*** Begin section ***

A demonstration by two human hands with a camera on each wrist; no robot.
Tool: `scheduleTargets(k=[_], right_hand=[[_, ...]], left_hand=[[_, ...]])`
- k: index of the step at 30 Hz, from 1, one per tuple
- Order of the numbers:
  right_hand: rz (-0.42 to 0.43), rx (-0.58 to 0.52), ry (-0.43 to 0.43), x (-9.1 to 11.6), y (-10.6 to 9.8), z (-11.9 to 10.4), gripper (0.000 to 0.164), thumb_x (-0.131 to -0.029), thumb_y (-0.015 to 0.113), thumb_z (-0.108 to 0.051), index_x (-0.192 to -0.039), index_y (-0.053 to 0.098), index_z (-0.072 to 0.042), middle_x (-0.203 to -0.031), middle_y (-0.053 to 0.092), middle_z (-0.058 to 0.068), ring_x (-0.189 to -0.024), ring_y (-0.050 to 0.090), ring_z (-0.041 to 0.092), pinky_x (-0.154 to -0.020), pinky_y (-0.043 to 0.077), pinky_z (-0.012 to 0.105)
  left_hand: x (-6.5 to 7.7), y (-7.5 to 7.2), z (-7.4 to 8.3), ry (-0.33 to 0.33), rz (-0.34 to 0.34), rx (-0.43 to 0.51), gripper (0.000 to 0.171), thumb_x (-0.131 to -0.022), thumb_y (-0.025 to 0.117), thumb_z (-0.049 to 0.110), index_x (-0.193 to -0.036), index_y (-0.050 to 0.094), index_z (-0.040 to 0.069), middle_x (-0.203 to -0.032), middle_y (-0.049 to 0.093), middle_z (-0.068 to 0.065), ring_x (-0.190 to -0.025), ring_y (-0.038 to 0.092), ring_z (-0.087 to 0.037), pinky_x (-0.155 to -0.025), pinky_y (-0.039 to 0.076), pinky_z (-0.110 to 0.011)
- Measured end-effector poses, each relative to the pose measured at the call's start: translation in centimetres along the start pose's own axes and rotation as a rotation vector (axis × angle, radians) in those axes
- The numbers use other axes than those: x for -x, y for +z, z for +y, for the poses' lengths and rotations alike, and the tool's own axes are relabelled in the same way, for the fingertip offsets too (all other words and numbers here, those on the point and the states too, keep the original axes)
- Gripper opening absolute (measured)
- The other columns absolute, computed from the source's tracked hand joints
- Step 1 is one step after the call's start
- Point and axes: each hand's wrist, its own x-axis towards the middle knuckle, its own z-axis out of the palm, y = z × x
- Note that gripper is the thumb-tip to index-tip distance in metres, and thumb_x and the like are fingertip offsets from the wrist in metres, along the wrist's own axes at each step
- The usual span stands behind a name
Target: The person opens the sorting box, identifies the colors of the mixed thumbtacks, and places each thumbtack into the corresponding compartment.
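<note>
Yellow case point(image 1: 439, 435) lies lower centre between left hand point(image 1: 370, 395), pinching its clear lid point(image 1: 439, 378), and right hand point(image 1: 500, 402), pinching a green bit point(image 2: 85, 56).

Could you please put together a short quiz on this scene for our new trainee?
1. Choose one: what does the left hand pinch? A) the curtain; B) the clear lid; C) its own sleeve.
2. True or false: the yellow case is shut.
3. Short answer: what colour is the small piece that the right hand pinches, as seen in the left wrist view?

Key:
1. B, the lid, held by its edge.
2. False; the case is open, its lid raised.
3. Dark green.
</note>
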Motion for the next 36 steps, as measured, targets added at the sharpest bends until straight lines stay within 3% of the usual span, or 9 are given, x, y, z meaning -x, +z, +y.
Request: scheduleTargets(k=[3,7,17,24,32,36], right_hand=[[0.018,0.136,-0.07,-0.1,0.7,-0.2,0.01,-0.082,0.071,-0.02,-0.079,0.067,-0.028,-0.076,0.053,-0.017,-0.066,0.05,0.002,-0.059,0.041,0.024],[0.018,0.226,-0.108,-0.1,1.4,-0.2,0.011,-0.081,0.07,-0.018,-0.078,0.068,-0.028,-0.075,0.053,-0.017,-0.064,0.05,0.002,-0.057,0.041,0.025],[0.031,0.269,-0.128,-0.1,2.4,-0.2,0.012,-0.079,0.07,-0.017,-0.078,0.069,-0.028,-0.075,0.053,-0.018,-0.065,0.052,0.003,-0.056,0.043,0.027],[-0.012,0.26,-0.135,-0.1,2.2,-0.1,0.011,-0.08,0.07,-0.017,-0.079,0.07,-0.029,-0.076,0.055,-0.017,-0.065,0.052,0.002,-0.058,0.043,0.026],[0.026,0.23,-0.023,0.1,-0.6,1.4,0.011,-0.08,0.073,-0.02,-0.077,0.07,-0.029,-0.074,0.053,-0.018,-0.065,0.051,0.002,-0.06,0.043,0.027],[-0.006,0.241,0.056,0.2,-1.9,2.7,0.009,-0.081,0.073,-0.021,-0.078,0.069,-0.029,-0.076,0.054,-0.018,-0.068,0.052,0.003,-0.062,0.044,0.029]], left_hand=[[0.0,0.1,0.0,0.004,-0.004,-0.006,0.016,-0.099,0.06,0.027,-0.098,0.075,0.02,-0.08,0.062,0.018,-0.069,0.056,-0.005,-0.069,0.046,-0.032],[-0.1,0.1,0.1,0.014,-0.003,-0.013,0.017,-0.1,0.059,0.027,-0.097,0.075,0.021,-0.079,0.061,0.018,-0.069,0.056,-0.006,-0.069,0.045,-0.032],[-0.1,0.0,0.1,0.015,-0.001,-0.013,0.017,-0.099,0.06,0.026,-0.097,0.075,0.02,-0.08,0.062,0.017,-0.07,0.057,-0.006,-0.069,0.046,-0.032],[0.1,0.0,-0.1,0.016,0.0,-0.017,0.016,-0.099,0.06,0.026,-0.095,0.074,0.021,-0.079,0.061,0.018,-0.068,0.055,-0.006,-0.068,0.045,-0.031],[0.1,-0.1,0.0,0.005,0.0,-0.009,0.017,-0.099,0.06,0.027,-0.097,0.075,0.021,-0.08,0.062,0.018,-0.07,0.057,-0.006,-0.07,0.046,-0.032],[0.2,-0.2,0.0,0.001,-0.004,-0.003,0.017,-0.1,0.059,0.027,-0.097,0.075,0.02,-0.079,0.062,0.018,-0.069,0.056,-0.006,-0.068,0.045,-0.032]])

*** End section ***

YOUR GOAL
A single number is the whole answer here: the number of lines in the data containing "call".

PROBLEM SOLUTION
2